As with any other unfamiliar travel destination, it is important to take note of these Muslim-friendly travel tips as you plan your next Muslim-friendly holiday to Croatia.
1. Bring your own food
Halal food may prove to be difficult to come by in Croatia. Halal tourism is still relatively new in most cities like Zagreb. Well, there are some halal-certified restaurants in these Croatian cities but it’s usually rare and expensive due to its rarity. Muslim travellers can expect 100KN (~S$20) for a simple kebab and 20KN (~S$4) for a small glass of apple juice.
However, in coastal cities such as Dubrovnik and Split, Muslim travellers can easily locate halal-friendly alternatives such as seafood and vegetarian food options in most restaurants here. If you’re a cautious Muslim traveller, I would highly advise you to pack plenty of instant noodles and canned food to make sure you’ll never go hungry.
2. Supermarkets are your friend
If you aren’t keen on packing too much, there are plenty of supermarkets sprawled across the city. You’ll be able to find simple groceries such as eggs, pasta and bread. Popular supermarkets such as Konzum may seem quaint but are great budget-friendly food options. You can easily make a simple meal in your apartment if you fancy yourself to be a chef.
3. Pack light
Just like the rest of Europe, Croatia is filled with cobbled stones and plenty of stairs. It is not uncommon for apartment buildings to not be equipped with elevators. And many of the “Old Towns” of Croatian cities are only accessible by stairs. It would be highly recommended for you to pack lightly or bring along cabin-sized luggage if possible.

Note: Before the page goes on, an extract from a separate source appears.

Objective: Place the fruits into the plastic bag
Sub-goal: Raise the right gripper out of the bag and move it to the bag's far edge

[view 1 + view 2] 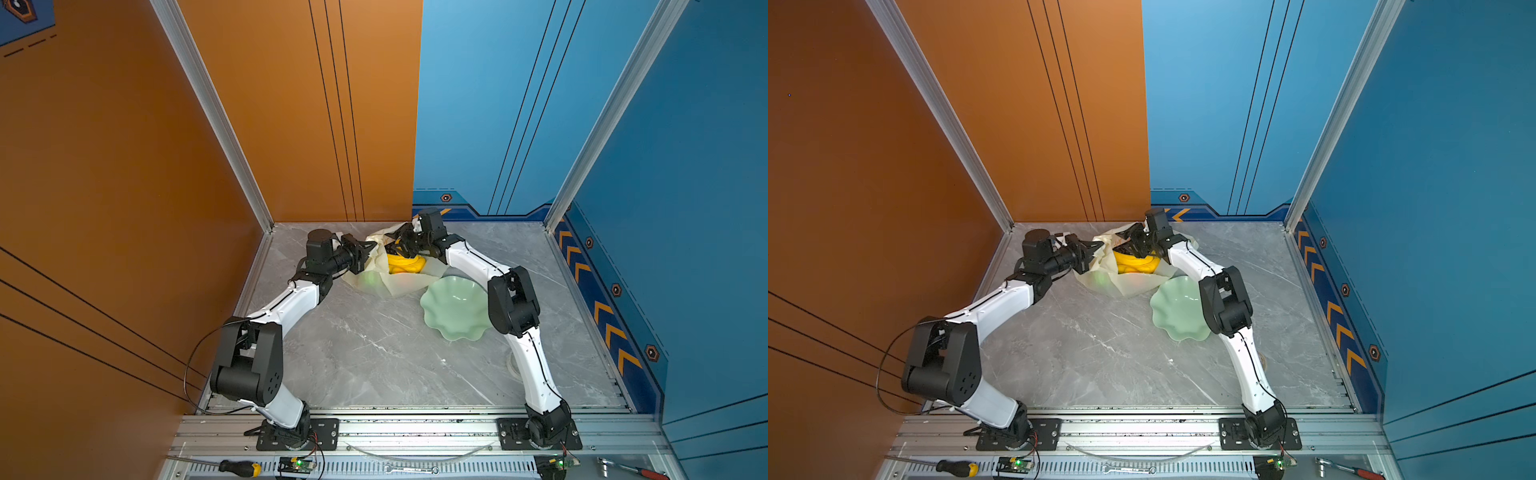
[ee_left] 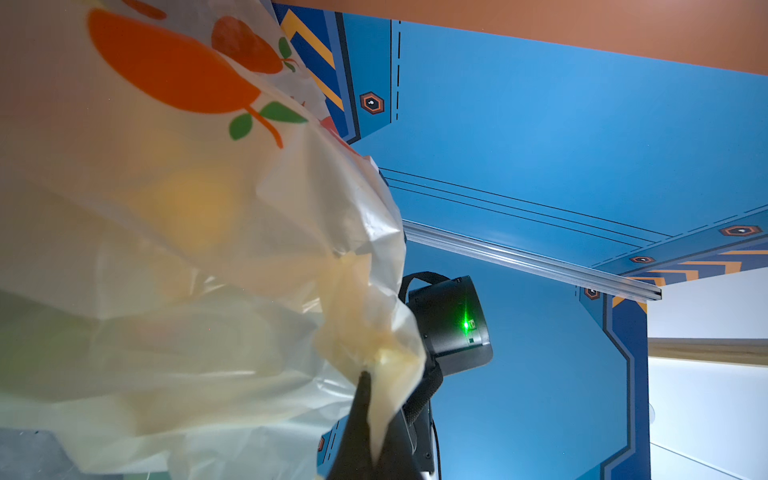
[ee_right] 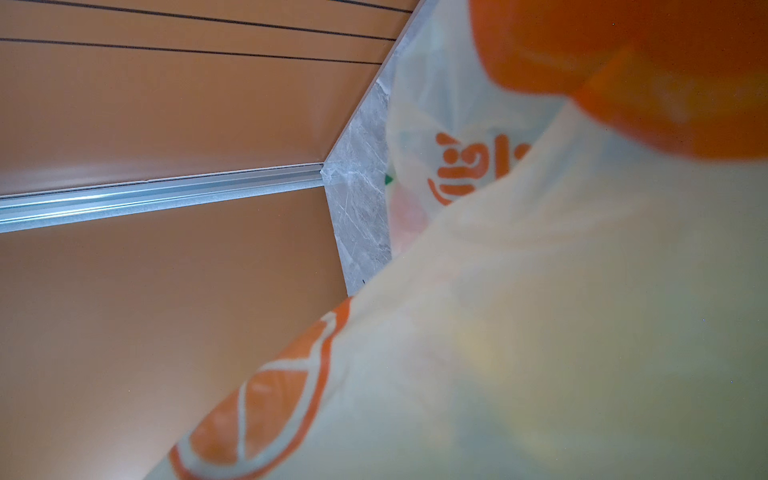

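No fruit lay loose on the grey worktop [image 1: 374, 353] in either top view, so the task looked to be in its closing step: the last piece was going into the bag, or had just been let go there. The plastic bag [image 1: 401, 284] sat slumped at the back of the worktop near the rear wall, its mouth facing the right arm. Just beside it, on the right arm's side, the green dish [image 1: 453, 309] lay empty; whether its rim touched the film could not be told. The left gripper [image 1: 370, 248] was closed on the bag's edge, and the left wrist view showed a twist of film pinched between its fingers [image 2: 359, 415]. The right gripper [image 1: 401, 248] reached into the mouth, directly over a yellow fruit [image 1: 407, 264] inside. Whether its fingers were parted or holding that fruit could not be made out. A green shape [image 1: 370, 280] glowed through the film beside the yellow one, possibly another fruit. Next, the right arm would need to lift clear without snagging the film.
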Controlling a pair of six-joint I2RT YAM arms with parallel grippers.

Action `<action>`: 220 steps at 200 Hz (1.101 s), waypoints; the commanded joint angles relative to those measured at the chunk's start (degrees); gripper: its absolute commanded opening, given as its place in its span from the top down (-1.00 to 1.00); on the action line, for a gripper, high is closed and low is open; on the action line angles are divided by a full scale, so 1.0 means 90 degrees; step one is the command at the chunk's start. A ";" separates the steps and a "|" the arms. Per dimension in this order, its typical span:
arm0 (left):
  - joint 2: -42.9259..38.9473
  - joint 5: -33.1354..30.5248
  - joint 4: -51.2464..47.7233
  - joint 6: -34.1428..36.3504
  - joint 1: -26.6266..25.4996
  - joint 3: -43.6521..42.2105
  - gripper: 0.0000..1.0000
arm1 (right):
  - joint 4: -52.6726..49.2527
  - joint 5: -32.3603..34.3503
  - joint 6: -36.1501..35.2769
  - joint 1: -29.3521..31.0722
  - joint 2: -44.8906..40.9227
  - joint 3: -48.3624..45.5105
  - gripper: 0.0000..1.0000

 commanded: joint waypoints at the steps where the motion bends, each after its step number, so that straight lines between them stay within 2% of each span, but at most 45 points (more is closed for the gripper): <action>1: -0.0017 0.0188 0.0170 -0.0023 0.0056 0.0099 1.00 | -0.0403 0.0154 -0.0224 0.0075 -0.0100 0.0177 -0.18; 55: -0.0289 0.0188 0.0218 -0.0025 0.0051 -0.0263 1.00 | -0.1040 0.0319 -0.0845 0.0236 -0.0596 0.0090 -0.18; 149: -0.0711 0.0156 0.0283 -0.0008 -0.0059 -0.0686 1.00 | -0.2528 0.0853 -0.2418 0.0428 -0.2143 -0.0778 -0.19; 172: -0.0818 0.0001 0.0276 -0.0040 -0.0104 -0.0797 1.00 | -0.3122 0.0882 -0.3181 0.0382 -0.2411 -0.0740 -0.20; 220: -0.0914 -0.0268 -0.0209 0.0139 -0.0261 -0.0776 1.00 | -0.4522 0.1260 -0.5321 0.0153 -0.2900 -0.0463 -0.26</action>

4. Registration and your passport
If you’re planning to stay in a rented apartment like Airbnb or hotels, don’t be alarmed when hosts or admin staff asks you for your passport or insist on making a copy of your passport. They are required by law to have a copy of your passport details to register with Croatia’s tourism board. Also, Muslim travellers should take note that they should not hold your passport for more than 15 minutes.
5. Bus is the way to go
Unlike most European cities with convenient train systems, the best way to get around Croatia is via bus. Croatia has an extensive network of bus services that vary intercity travel and international travel. It is also a budget-friendly way if you intend to travel to various cities during your trip. Personally, I spent about S$20 on intercity bus rides as compared to S$100 on domestic flights.
Muslim travellers should buy their bus tickets in advance especially if you’re travelling during high seasons between July to August. Be sure to check the ratings of the bus services as each scheduled timing is operated by a variety of bus companies.

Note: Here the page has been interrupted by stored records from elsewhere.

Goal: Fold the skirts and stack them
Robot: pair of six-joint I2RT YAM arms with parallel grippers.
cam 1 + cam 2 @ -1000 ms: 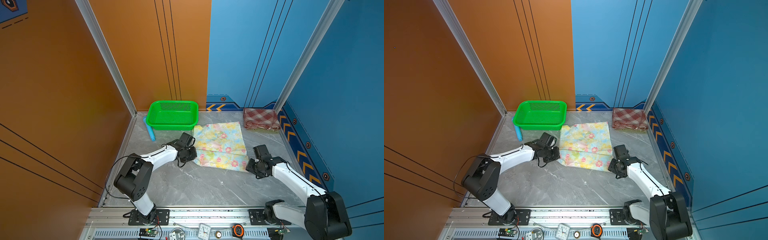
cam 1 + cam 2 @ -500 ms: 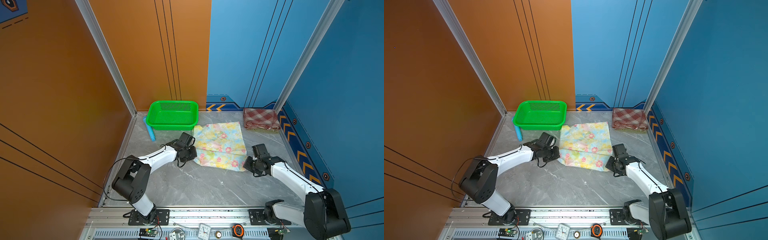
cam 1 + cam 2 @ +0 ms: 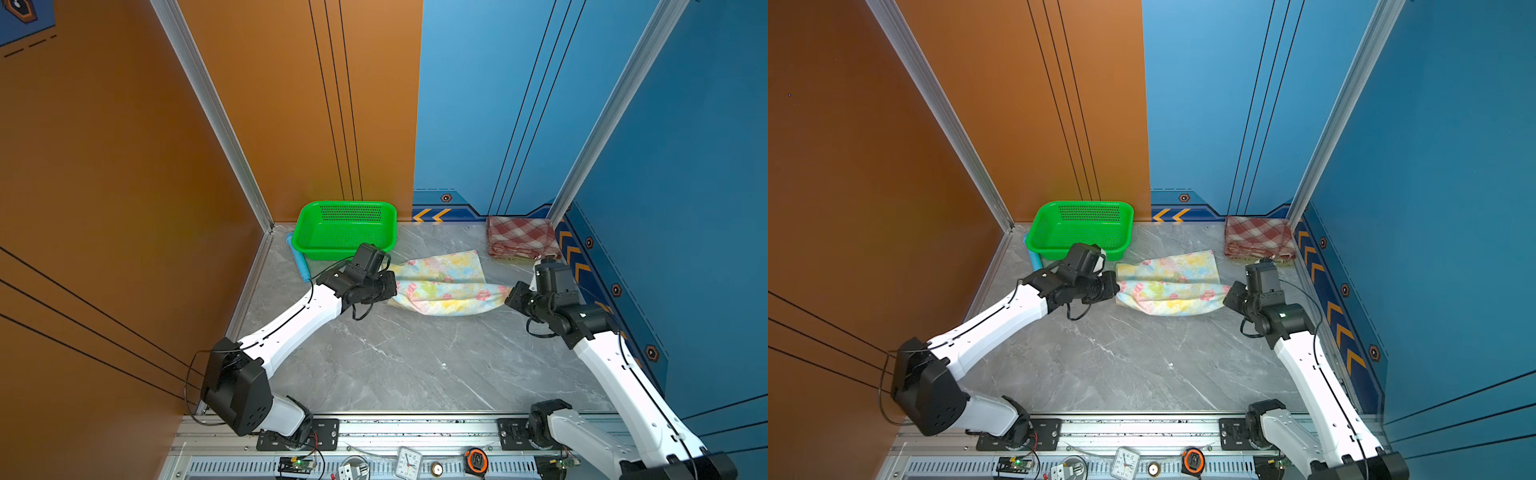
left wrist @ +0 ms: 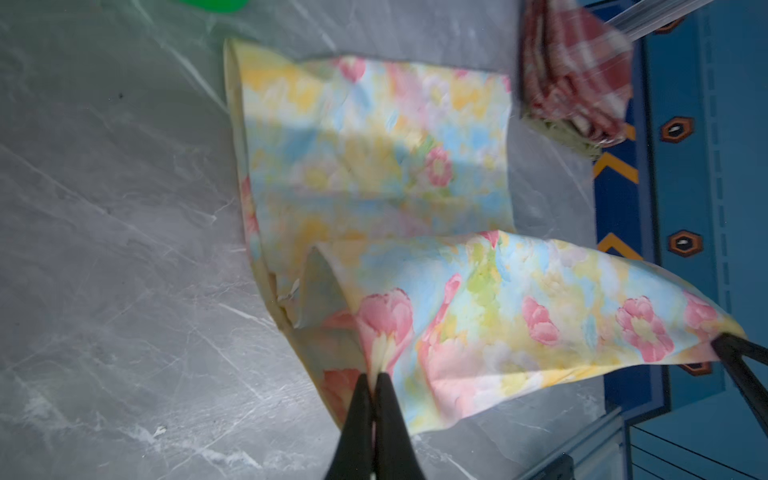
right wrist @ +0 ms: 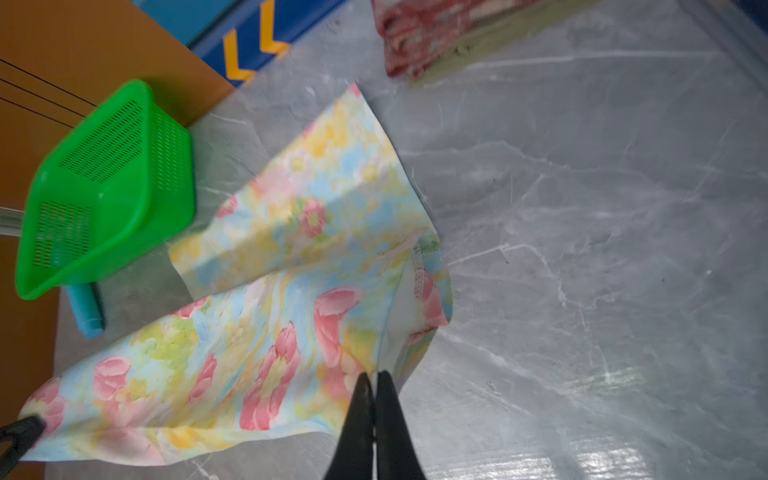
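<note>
The left gripper (image 4: 376,376) and the right gripper (image 5: 376,374) are each clamped on a near corner of the floral skirt (image 3: 444,286), which lies mid-table between them, near edge raised, far part flat on the table (image 3: 395,361). Unequal travel of the two arms would skew the fold, and so thin a pinch may let a corner slip out and the raised edge collapse. Overshoot toward the far side risks pushing the cloth against the plaid skirt (image 3: 519,237), folded in the far right corner atop the olive-green skirt (image 4: 557,133).
</note>
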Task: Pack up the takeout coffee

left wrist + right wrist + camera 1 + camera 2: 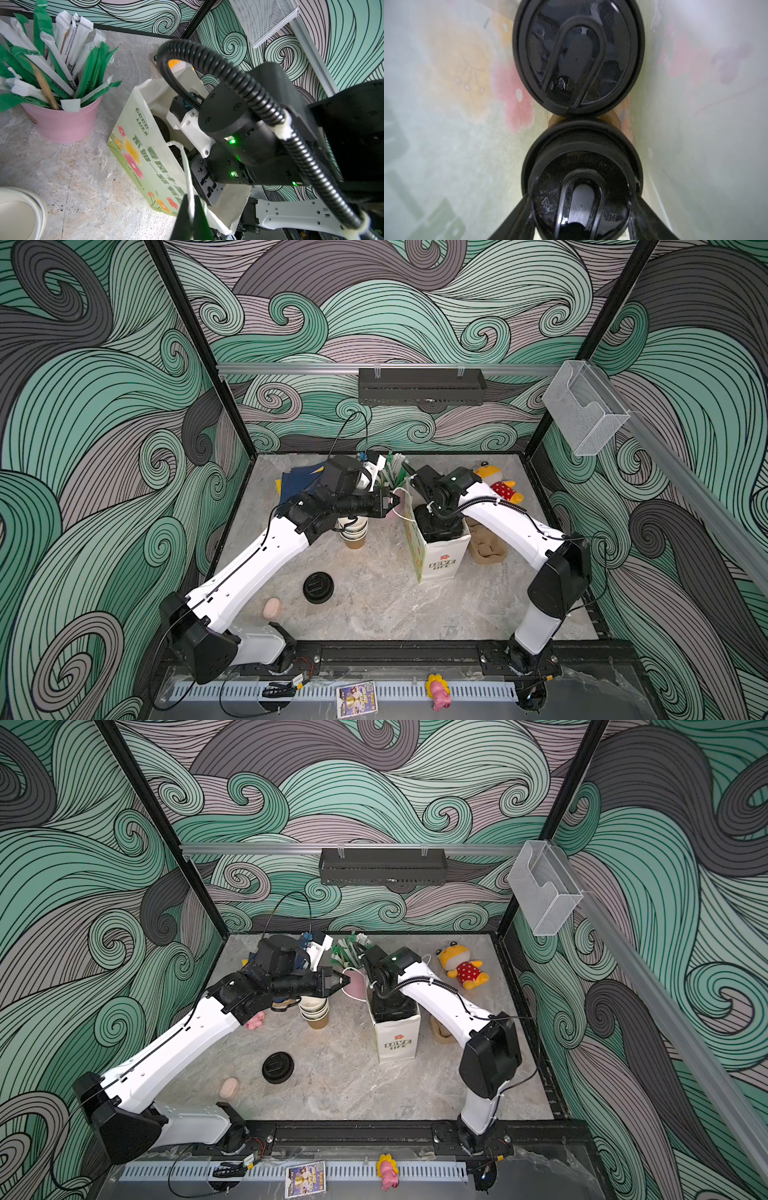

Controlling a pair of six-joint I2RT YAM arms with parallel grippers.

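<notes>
The takeout coffee shows in the right wrist view as two cups with black sip lids, standing side by side inside the flowered paper bag. My right gripper reaches down into the bag. Its fingers press both sides of the nearer cup's lid. The farther cup's lid touches it, and the cup bodies are almost wholly hidden. In both top views this gripper is hidden inside the bag. My left gripper is shut on the bag's white handle, holding it at the bag's left rim.
A stack of empty paper cups stands left of the bag, with spare black lids nearer the front. The pink cup of straws is behind. A brown cup tray and a plush toy lie right of the bag.
</notes>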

Plus, you can download the bus app such as GetByBus where you can show an e-ticket to the bus conductor. You should also take note that you might have to pay a luggage fee of 10KN (~S$2) depending on the bus service provider for storing your baggage.

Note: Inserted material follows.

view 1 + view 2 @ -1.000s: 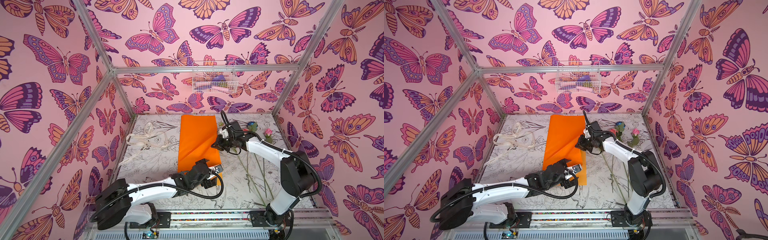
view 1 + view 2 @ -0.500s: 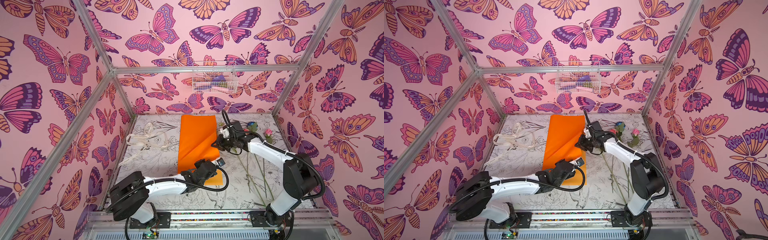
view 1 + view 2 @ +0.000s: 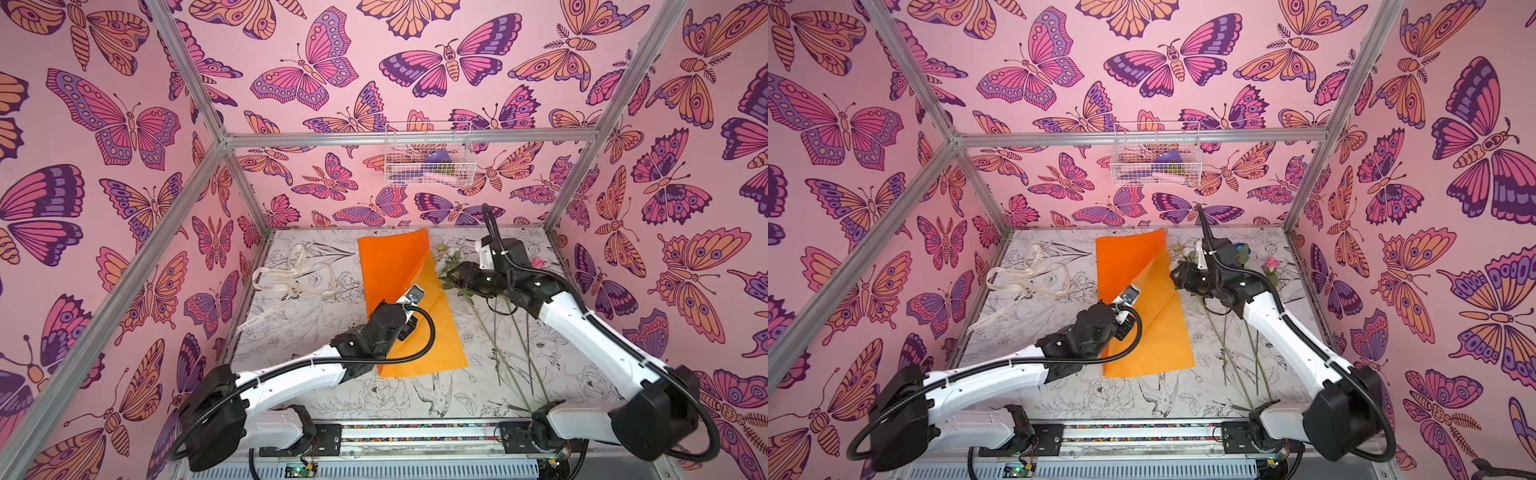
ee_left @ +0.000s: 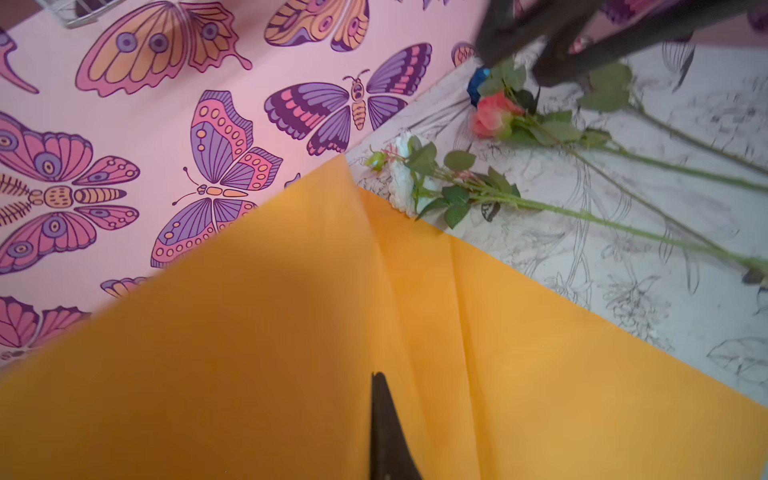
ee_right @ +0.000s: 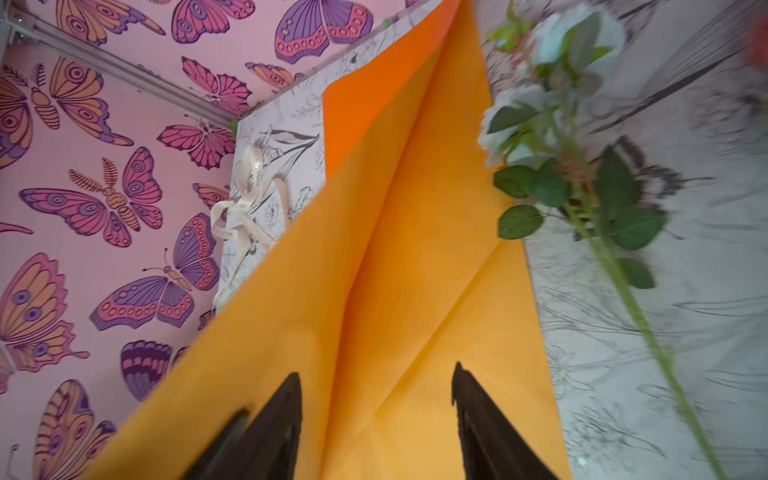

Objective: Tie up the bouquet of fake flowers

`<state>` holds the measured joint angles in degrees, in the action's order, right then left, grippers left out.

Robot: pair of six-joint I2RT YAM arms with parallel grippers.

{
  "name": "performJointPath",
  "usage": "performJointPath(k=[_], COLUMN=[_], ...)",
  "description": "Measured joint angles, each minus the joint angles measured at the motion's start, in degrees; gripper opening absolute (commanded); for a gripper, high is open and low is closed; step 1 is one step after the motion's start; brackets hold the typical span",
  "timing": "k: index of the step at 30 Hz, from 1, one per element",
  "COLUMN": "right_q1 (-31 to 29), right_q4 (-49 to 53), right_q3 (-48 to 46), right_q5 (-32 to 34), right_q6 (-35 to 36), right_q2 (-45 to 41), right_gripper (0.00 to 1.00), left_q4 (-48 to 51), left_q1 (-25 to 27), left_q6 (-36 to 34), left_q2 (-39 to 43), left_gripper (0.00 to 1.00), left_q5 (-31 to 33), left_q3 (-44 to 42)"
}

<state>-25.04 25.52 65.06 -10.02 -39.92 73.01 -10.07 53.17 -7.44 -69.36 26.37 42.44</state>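
Pink butterfly walls (image 3: 124,124) and aluminium frame bars (image 3: 311,138) enclose a white floral-sketch floor (image 3: 316,316).

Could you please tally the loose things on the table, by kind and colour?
White flower: 1
Pink flower: 1
Blue flower: 1
Orange paper: 1
Ribbon: 1
Total: 5

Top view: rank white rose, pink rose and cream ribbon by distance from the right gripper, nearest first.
1. white rose, right beside the right gripper, toward the back wall.
2. pink rose, farther right, near the side wall.
3. cream ribbon, far left, across the orange sheet.
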Motion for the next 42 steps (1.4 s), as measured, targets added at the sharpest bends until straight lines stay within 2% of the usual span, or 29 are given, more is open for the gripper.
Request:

6. Bring a hat and plenty of sunblock for the summertime
The best time to visit Croatia is between July to August as it is often referred to as high season. But it is also the hottest season! You can expect almost 40-degree weather without clouds in the sky to block the intense sun rays. A great way to shield yourself from the sun is to bring a hat and be sure to apply plenty of sunblock lotion before you begin your day.
Muslim travellers should also stay hydrated and bring along a bottle of water wherever you go. Don’t worry you can save money and drink tap water in Croatia!